I came up with this dish one day as a meal prep idea so that I could cook a few of these in advance which would save me time during the week. These days I do whatever I can to save time so I can spend more time at the gym! 

The recipe uses GSN’s Cooked Chicken Breasts which are succulent, delicious and so easy to cook with. This is down to the cooking process they are involved in as they are steamed which allows the moisture to be retained. You can have them cold or heated up in this case. 

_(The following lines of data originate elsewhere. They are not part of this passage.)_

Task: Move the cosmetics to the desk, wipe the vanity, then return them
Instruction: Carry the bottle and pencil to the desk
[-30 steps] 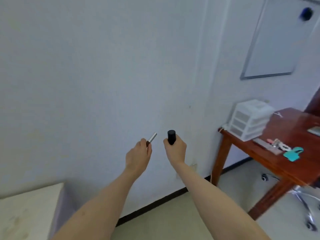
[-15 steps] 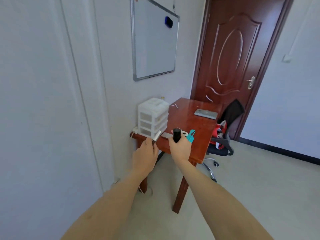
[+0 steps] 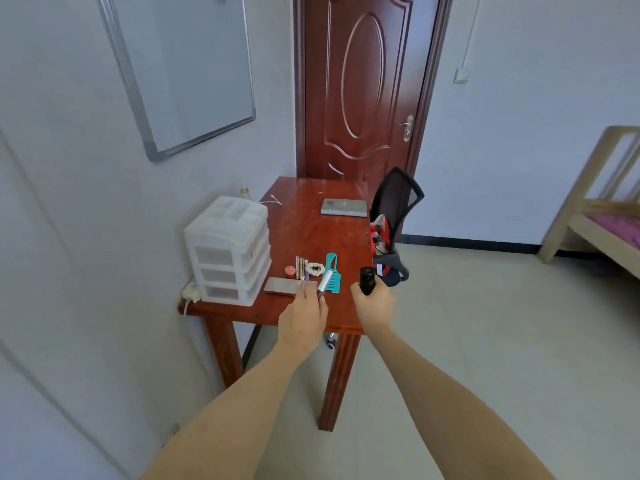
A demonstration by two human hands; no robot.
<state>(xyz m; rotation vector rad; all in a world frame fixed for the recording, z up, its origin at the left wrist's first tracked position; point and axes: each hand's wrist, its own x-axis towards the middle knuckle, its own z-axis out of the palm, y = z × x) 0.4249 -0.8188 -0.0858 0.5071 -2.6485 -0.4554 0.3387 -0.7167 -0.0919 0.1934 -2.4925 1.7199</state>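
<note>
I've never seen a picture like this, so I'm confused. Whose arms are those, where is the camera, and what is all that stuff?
No machine here: the arms belong to a person wearing a camera on their head, so you look down as they do. The left hand holds a slim silver tube. The right hand grips a black bottle. Ahead stands a red-brown wooden desk. On it lie a teal comb, a flat grey case, a small pink jar, a white drawer box and a grey booklet.

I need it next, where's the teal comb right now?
The teal comb lies on the desk near its front edge, just beyond the left hand, right of a beaded bracelet.
</note>
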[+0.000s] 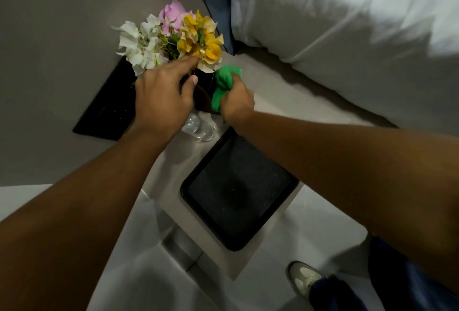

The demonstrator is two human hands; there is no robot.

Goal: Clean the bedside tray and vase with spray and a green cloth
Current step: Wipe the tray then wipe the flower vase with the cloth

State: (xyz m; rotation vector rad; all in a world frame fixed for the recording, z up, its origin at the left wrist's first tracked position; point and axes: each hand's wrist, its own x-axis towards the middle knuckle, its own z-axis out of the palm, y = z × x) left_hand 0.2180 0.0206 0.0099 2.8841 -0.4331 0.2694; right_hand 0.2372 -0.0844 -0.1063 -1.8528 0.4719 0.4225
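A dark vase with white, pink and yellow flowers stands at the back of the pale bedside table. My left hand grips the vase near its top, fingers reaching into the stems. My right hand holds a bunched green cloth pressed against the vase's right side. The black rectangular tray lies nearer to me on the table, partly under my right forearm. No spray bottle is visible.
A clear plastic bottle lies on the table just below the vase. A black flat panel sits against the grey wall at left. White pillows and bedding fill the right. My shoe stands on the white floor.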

The recipe is healthy, quick to prepare and most importantly tastes great! “

Adam Warren


PREP TIME – 5 mins

COOK TIME – 15 mins

TOTAL TIME – 20 mins



  • 2 Gold Standard Nutrition Cooked Chicken Breasts
  • Salt & Freshly Ground Pepper
  • 2 teaspoons Smoked Paprika
  • 1 teaspoon Garlic Granules
  • 1 teaspoon Dried Oregano
  • Olive Oil
  • 1 Yellow Pepper (sliced)
  • Handful of Cherry Tomatoes (sliced)
  • Handful of Baby Spinach


  1. Pre-heat the oven to 200C (conventional) or 180C (fan-assisted)
  2. On a large chopping board place the chicken breasts and season with salt & pepper.
  3. Next add the paprika, garlic granules, dried oregano and olive oil.
  4. Transfer the chicken breasts onto enough kitchen foil to make a parcel.
  5. Before sealing the chicken add the sliced yellow peppers and cherry tomatoes to each foil parcel, then cover and place into the oven for 10-15 minutes, or until the chicken has fully re-heated and the peppers have softened.
  6. Serve with cooked rice and spinach.